這些人都是原先上過戰場的,還是京營節度使潘勇介紹來的。都生得身材高大孔武有力,再加一條武藝超群,進來就叫人不自主挺直了腰板。
他們簽的都是長工的合同,也是能給賞錢的,等這些人行過禮,林黛玉也拿了銀锞子給他們。
這就不是一個個上來拿了,而是為首的人拿了銀锞子,一個個轉過身去發的。
最後就是正經沒有自由身的國公府的奴仆了,當然這波人也不用全見,林黛玉就只見了幾個管事,完後就是宣布這月月錢發雙份。
見過國公府衆人,時間已經到了午時二刻,林黛玉起身道:“咱們趕緊去歇歇吧。一會兒還得進宮呢。”
“不着急。”顧慶之拿了小懷表看了看,“申時進宮也行的,進去正好吃飯,吃完飯就回來。也不耽誤宮裏鎖門。”

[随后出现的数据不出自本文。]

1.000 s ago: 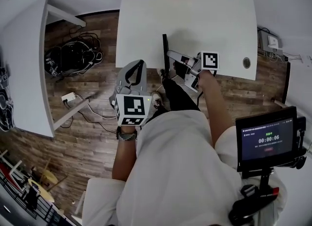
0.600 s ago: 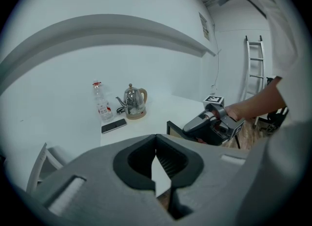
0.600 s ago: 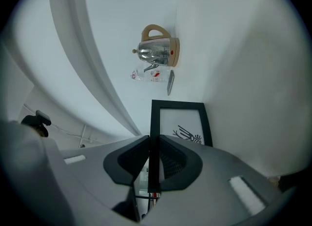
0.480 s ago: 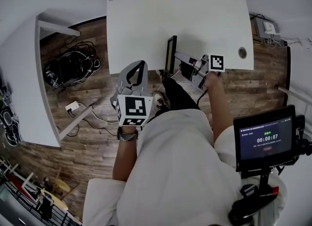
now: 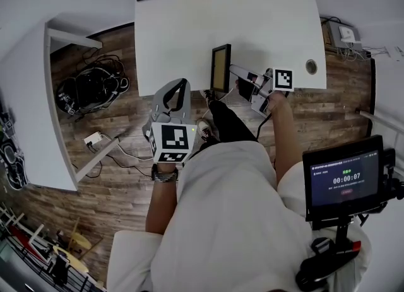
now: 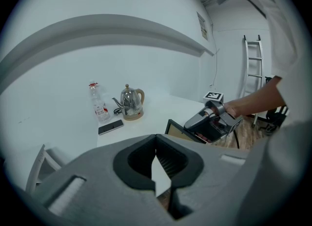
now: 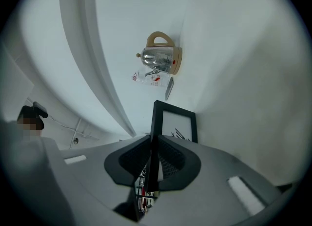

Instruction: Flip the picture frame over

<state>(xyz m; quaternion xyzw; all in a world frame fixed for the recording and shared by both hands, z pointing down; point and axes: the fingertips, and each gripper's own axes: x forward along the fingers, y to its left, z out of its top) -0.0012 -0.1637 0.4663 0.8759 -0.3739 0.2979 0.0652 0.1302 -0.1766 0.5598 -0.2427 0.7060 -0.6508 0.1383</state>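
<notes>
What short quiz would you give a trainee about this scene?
1. True or false: the left gripper holds the picture frame.
2. What stands beside the kettle? A bottle, B mug, C vase.
3. Which face of the picture frame shows in the head view?
Key: 1 false; the right gripper, its jaws closing, pinches the picture frame's edge. 2 A. 3 its brown back.

head view: from my head, steeply down, high over the surface (image 5: 189,32) | left gripper view: rides on my left hand-held gripper (image 6: 156,144), faces the kettle (image 6: 129,102) from far | right gripper view: on my right hand-held gripper (image 7: 152,144), jaws closing on the picture frame (image 7: 178,126), very near | shared: all three see the kettle and the frame
</notes>
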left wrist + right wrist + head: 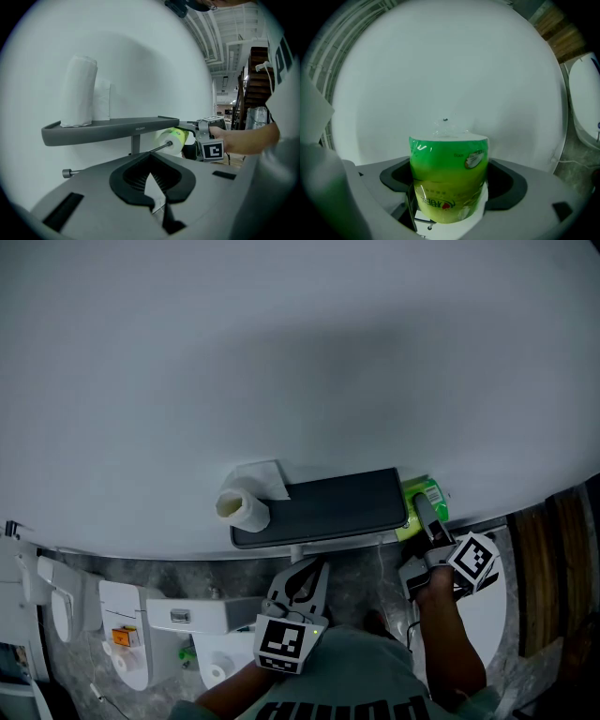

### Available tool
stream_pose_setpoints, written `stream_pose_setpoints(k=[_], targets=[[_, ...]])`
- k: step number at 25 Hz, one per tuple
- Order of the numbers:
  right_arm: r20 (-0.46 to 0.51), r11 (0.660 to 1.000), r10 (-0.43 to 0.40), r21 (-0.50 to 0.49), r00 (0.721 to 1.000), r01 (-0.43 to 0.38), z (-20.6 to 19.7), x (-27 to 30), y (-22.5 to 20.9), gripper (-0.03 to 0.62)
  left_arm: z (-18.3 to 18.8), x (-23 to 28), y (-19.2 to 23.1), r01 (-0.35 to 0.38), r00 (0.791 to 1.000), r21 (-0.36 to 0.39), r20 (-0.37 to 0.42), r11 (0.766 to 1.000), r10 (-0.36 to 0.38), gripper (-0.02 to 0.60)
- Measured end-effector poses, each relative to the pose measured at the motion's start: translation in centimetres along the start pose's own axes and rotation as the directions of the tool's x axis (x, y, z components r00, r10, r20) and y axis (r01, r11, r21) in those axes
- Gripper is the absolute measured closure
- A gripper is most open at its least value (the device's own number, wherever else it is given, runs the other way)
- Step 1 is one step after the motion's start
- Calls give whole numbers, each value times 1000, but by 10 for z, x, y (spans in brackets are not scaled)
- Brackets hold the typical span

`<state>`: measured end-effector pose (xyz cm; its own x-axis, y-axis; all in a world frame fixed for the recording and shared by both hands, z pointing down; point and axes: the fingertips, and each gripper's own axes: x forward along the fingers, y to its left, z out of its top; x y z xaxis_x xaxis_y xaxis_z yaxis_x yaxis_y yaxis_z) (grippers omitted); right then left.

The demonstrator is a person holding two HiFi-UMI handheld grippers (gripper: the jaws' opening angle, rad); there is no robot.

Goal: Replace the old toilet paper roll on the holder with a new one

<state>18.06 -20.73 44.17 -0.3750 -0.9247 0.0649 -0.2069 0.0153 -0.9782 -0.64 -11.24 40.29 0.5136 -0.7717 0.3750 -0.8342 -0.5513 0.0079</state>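
A dark grey wall holder has a shelf (328, 507) (112, 126) and a metal rod (157, 149) under it. A bare white roll (244, 507) (79, 91) stands on the shelf's left end. My right gripper (429, 526) (450, 183) is shut on a new roll in green wrap (424, 501) (449, 164) (174, 137), held at the shelf's right end with its white end face at the rod's tip. My left gripper (302, 585) (155, 206) hangs just below the shelf, its jaws closed on a small white scrap of paper (151, 186).
The white wall (300, 352) fills the space behind the holder. White toilets (141, 624) stand on the grey floor at lower left, and a white toilet lid (489, 610) lies under my right hand. A dark wooden panel (553, 568) is at the right.
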Motion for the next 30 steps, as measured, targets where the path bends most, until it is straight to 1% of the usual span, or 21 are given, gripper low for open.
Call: stream_pose_setpoints(k=[17, 25, 27, 30], targets=[[15, 992, 12, 125, 1000, -14, -8, 0, -5, 140, 2, -2, 3, 7, 1000, -5, 17, 1000, -7, 577], [56, 986, 7, 168, 998, -17, -9, 2, -9, 140, 3, -4, 6, 8, 1000, -7, 26, 1000, -8, 577], [41, 985, 13, 169, 999, -20, -15, 5, -8, 140, 2, -5, 7, 8, 1000, -11, 29, 1000, -8, 577], [-6, 984, 26, 175, 1000, -25, -38, 14, -2, 140, 3, -6, 10, 2, 999, -15, 45, 1000, -1, 577]])
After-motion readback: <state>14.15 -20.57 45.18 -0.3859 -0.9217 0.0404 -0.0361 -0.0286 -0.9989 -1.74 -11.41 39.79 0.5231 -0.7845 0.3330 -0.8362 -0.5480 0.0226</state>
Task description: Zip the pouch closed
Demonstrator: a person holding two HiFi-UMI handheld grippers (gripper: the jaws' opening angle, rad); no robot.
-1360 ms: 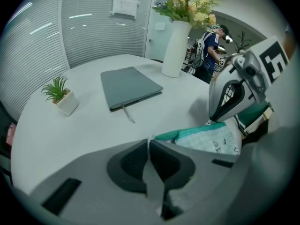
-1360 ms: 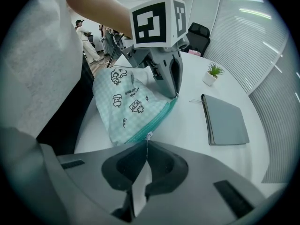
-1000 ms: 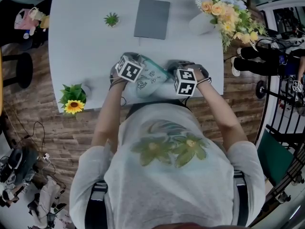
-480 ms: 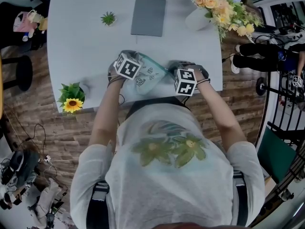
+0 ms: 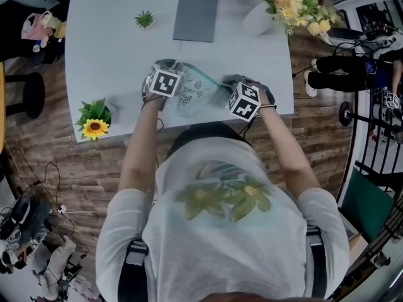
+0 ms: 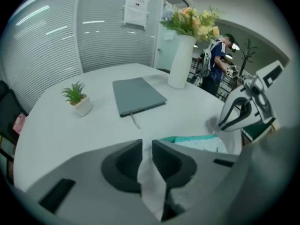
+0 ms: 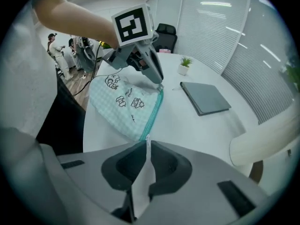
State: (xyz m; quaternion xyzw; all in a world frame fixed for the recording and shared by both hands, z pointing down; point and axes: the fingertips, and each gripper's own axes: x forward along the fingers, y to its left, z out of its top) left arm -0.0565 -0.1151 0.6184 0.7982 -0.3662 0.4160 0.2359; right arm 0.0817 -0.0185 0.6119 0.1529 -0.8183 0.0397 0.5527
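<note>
A mint checked pouch (image 5: 195, 94) with cartoon prints and a teal zipper lies near the front edge of the white table (image 5: 107, 61). My left gripper (image 5: 174, 69) is at its left end; in the left gripper view its jaws (image 6: 146, 144) are opening, a narrow gap shows only table between them, and the pouch (image 6: 201, 142) lies just right of them. My right gripper (image 5: 221, 88) is at the pouch's right end. In the right gripper view it (image 7: 146, 146) is shut on the small pale zipper pull (image 7: 147, 137), with the pouch (image 7: 129, 102) stretching away to the left gripper (image 7: 157, 81).
A grey notebook (image 5: 196, 17) lies farther back on the table, with a small green plant (image 5: 144, 20) to its left. A white vase of flowers (image 5: 264, 14) stands at the back right. A sunflower pot (image 5: 94, 124) sits at the front left corner.
The right gripper has rolled, its marker cube now tilted. The left gripper and the pouch stay in much the same place.
</note>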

林黛玉原先進宮都是給皇後請安,向來都是規規矩矩的,雖然知道顧慶之跟皇帝親近,可不知道這麽親近。
“這事兒你再別跟我說了,我聽了害怕。”
“那你更得多聽點了,不然冷不丁吓到你怎麽辦?”
林黛玉正要往外走,被顧慶之拉住手,“咱們就在這兒歇歇就行。”
林黛玉還有點不明就裏的樣子,顧慶之道:“家裏就咱們兩個,哪間屋子不是歇呢?沒那麽多規矩。”

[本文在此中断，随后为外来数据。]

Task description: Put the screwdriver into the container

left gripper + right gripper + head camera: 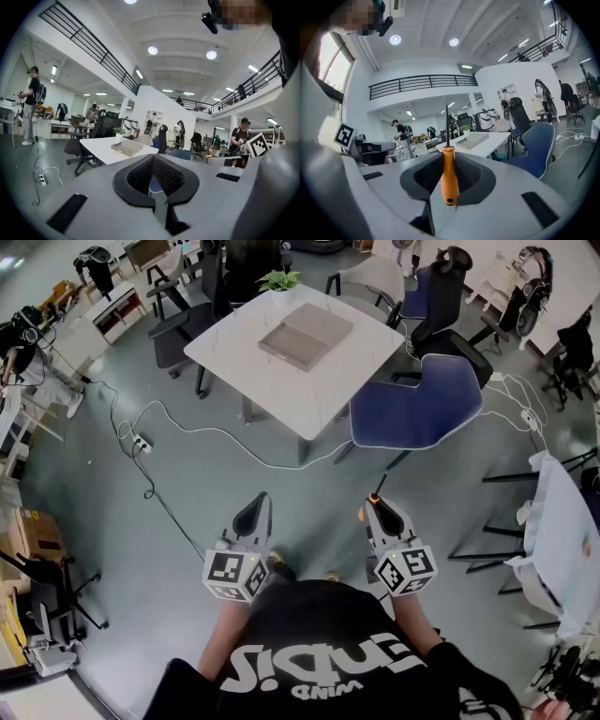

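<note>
My right gripper (379,506) is shut on the screwdriver (449,174). Its orange handle stands upright between the pads and its thin dark shaft (446,123) points up and away. In the head view only an orange bit of the screwdriver (373,500) shows at the jaw tips. The container (307,335), a shallow grey open box, lies on the white table (251,367) well ahead of both grippers; it also shows as the container (476,138) and the container (127,147). My left gripper (255,509) is held level beside the right one, shut with nothing in it.
A blue swivel chair (418,411) stands between me and the table's right side. Black office chairs (178,329) ring the far left of the table and a small plant (279,279) sits at its far edge. White cables (187,432) trail over the grey floor. People stand at desks in the background.
</note>
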`<state>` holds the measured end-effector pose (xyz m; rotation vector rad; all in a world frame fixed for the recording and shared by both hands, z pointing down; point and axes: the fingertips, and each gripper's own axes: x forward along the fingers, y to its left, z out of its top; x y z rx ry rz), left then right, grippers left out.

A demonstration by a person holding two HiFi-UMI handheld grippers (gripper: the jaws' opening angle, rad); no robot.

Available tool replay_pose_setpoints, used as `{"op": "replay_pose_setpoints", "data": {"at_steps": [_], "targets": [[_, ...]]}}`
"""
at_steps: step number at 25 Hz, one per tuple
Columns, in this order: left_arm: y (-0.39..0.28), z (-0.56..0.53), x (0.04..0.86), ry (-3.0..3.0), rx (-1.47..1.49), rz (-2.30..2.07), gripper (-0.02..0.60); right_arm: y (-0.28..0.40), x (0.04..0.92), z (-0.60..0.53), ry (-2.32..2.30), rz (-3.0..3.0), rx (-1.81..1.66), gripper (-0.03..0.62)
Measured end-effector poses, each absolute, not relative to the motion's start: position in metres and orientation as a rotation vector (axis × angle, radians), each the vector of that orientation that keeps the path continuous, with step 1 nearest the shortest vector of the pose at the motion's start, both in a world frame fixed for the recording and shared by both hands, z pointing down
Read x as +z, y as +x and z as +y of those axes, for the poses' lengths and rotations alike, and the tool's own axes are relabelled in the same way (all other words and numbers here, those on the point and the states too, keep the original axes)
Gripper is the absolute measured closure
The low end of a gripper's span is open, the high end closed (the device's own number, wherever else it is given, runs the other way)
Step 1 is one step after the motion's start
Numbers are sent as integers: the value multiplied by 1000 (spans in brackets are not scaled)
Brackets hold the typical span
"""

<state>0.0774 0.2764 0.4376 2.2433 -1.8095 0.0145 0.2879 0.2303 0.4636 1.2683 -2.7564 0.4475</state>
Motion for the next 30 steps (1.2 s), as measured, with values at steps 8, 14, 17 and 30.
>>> {"op": "replay_pose_setpoints", "data": {"at_steps": [8, 14, 17, 30], "targets": [[72, 275, 440, 2234, 18, -1799, 569, 281, 465, 229, 1261, -2767, 465, 523], [53, 267, 441, 2234, 10, -1781, 569, 265, 458, 222, 1270, -2798, 497, 523], [36, 262, 445, 2243, 10, -1756, 569, 244, 455, 215, 1276, -2808, 471, 523], [-45, 232, 444, 2354, 34, -1663, 569, 166, 455, 199, 1382, -2777, 443, 523]]}}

雖然有點不習慣,但是這個沒規矩就還挺能叫人輕松下來的。
兩人去了正堂後頭的小廳,這年頭房間布置都差不多的。
靠牆是個挺大的羅漢床,兩邊兩排椅子,靠窗戶有可能是軟塌也有可能還是一張羅漢床。
顧慶之還擔心林黛玉臉龐薄呢,沒想她進去就先左右一看,拿着軟塌上的靠枕放到了羅漢床上,又拉開上頭毯子,道:“一人一邊,好生躺着,不許吵我。”
顧慶之也照她的模樣,躺在了羅漢床的另外一頭。
雖然是小廳,但是在正堂後頭,自然也比一般的小廳大些,比方這羅漢床就是大三人位的,也就是顧慶之腳能夠到她腿。

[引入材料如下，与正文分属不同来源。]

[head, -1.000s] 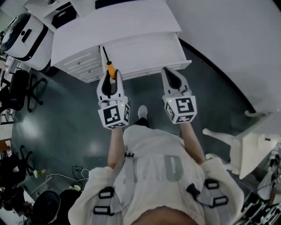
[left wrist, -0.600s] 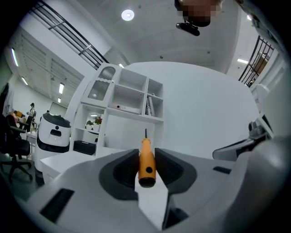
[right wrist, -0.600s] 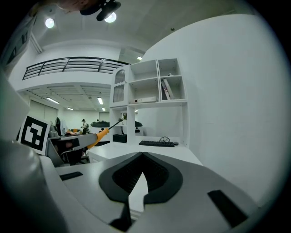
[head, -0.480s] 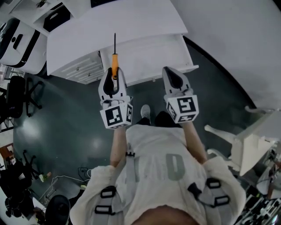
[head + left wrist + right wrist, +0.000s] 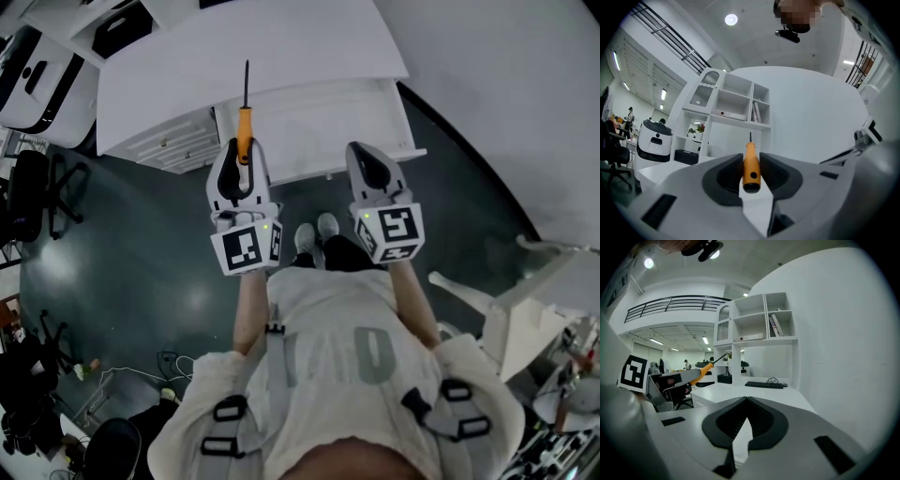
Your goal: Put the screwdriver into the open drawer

“幹嘛呀。”林黛玉埋怨道,不過聲音裏也有點笑意,“說了好生休息的,又鬧。”
顧慶之問道:“嫁給我好不好?”
“這誰知道?”林黛玉語氣輕快,還有點做弄人的意思,“這才第二天,而且……要說好不好,那也得等我再嫁一個,比較了才知道。”
私奔都能說出口,這話說出來更加沒心理負擔。
“好啊。”顧慶之翻身坐起,“跟我一張床躺着,還想着你那師弟不成?”
“趕緊躺下。別亂動,不然一會還得更衣梳頭。”林黛玉輕輕踢他,下一秒就被捏住了腳踝。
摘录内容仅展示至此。